Lewis will play football at Amherst
Updated 11:23 pm, Tuesday, March 29, 2011
Greg Lewis almost lost his life in eighth grade. He was riding his bike when a car going 50 mph around a blind curb crashed into him.
Lewis, a member of the Staples football and boys lacrosse team this year, broke his ribs, punctured his lung, suffered brain damage and broke his ankle. He was rushed to Yale- New Haven hospital where they were able to save him.
His comeback is complete as Lewis will attend Amherst College this and plans to play football there with teammates Chester Pajolak and Tyler Jacobs. He says, "I am so pumped to play next year, it's a dream come true. With Chet and Tyler being there I already have two amazing teammates to work with."
Continuing to play and thriving on the gridiron means everything for him because Lewis always had a passion for football. He watched it on TV, attended high school games, and hung pictures of his favorite players up on his bedroom walls.
Lewis' parents always told him that when he reached high school he would be mature enough to play such a physical sport. But after his near fatal accident, they were hesitant to let him play.
But Lewis persisted. He argued that he had to go for the things he wanted in life, after catching a glimpse of how short it could be. After much persuasion, his parents agreed to it.
Realizing how important the sport was to Lewis, his dad asked him to set a goal for himself. He asked Lewis "what do you want by your senior year?"
Lewis took this question to heart and responded, "I want to be on the field playing in front of people. I want to make it to where I can start as a senior."
Walking on to the field as a freshman, Lewis recalls, "I had no idea what was going on. Every day was another challenge. It was a learning process."
With the help of his teammates, Lewis was able to learn the nuances of his position and the game quickly.
"When I cam to football, my teammates and I pushed each other," Lewis said. "Myself, Matt Yeager, Rob Gau, Julian Gendell, and Mike Niklas would stay after practice and lift for an extra 30-45 minutes. We would push each other to be the best each of us could be."
As a sophomore Lewis didn't get JV time and only played in sophomore games. During his junior year he was a JV starter and played on special teams for the varsity.
Determined to reach his goal, Lewis trained and practiced rigorously.

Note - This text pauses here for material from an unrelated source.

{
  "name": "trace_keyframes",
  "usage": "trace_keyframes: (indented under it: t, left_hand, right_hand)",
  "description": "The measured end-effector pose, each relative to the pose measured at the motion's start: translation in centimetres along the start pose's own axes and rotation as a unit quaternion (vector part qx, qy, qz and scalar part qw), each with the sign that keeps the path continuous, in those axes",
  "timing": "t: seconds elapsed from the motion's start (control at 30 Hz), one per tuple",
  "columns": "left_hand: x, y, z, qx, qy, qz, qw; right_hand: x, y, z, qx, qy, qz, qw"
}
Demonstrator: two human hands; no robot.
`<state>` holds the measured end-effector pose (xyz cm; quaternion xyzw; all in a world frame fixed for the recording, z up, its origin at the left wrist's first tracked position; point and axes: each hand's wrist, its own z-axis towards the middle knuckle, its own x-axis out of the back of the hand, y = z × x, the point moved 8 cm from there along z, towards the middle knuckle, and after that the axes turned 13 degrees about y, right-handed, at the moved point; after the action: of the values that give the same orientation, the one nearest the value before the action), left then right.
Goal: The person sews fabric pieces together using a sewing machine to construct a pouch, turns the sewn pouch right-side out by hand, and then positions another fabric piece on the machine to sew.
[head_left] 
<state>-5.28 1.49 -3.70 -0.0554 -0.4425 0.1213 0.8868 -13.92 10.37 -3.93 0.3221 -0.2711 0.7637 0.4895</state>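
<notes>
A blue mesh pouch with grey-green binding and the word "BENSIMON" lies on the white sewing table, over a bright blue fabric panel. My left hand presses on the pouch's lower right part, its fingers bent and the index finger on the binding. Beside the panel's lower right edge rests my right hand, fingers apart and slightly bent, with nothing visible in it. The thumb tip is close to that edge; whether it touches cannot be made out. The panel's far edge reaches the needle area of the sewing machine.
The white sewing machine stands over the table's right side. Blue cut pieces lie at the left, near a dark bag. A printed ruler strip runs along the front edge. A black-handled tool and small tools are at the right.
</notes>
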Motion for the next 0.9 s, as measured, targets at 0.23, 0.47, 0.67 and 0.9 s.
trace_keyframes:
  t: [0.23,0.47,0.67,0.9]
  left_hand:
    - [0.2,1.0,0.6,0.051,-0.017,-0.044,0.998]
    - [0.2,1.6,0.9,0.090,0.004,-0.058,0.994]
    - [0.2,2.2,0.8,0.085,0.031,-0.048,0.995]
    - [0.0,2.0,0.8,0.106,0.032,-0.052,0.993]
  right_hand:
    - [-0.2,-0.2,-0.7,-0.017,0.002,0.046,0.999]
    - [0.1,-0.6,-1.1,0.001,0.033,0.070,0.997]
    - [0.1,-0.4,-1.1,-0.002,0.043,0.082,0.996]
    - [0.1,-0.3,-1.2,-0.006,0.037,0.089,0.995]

This included lifting, running, conditioning drills, watching film, and practicing with the team to run plays.
Lewis' hard work paid off as he became the starting varsity inside linebacker his senior year and fulfilled the goal he had set as a freshman. His proudest moment of the season cam against Ridgefield.
In the first quarter, Ridgefield's 300-pound lineman Tommy Jordan fell on Lewis' foot and broke a few of his toes. He came off the field limping. But that wasn't the end of the game for him.
He pulled his laces as tight as he could and returned to the field for the second quarter. Shortly thereafter, Lewis dropped back into pass coverage, read the quarterback's pass and made his first varsity-level interception of his career.
Although he was just a few yards short of a touchdown Lewis describes the moment as "euphoric." He remembers thinking, "A short time ago, my parents weren't going to let me play. If I hadn't, I would never have experienced that moment where a huge crowd was screaming and cheering for me."
As Lewis reflects on his time on the team he realizes the life lessons Wreckers Coach Marce Petroccio's program has taught him.
"[Coach P] told us from the beginning that the program was driven to turn boys into men," Lewis says. "I came in freshman year as a naive, inexperienced kid. I left the program realizing how much work, effort, pride, and passion goes into accomplishing something great and that alone defines a man."
The lessons and morals Petroccio instilled in him translated into his school work as well. The program inspired Lewis to take more challenging classes and work harder.
Lewis has improved athletically and academically since his freshman year. At the football banquet, he was awarded most improved player. The coaches were proud that someone with no prior experience playing, worked hard enough to make himself into a varsity starter and a true contributor to the program and earned Second Team All-FCIAC honors.
In addition, Lewis was awarded the most improved student award by Staples Principal John Dodig during his junior year.
Lewis plans to major in economics and minor in music at Amherst and has aspirations of one day becoming a successful entrepreneur.
Before his athletic career at Staples ends, Lewis has one more season to experience glory, He will be playing lacrosse for his fourth year on the team as short stick defensive midfield.
He says the key to playing great defense is playing as a unit. "You need to know where the other defenders on your team are and communicate with them so you can cover for each other."
Last year, the lacrosse team lost to Fairfield Prep in the Class L semifinals after going undefeated in the regular season. After seeing last year's seniors devastation following the loss, Lewis says it inspired this years team to "get the ring."
Although he loves the game, Lewis will not be playing lacrosse at Amherst. "Playing football, and having a major and a minor will be very time consuming," he says. "It would be too big of a time commitment to play lacrosse as well. But I will miss it."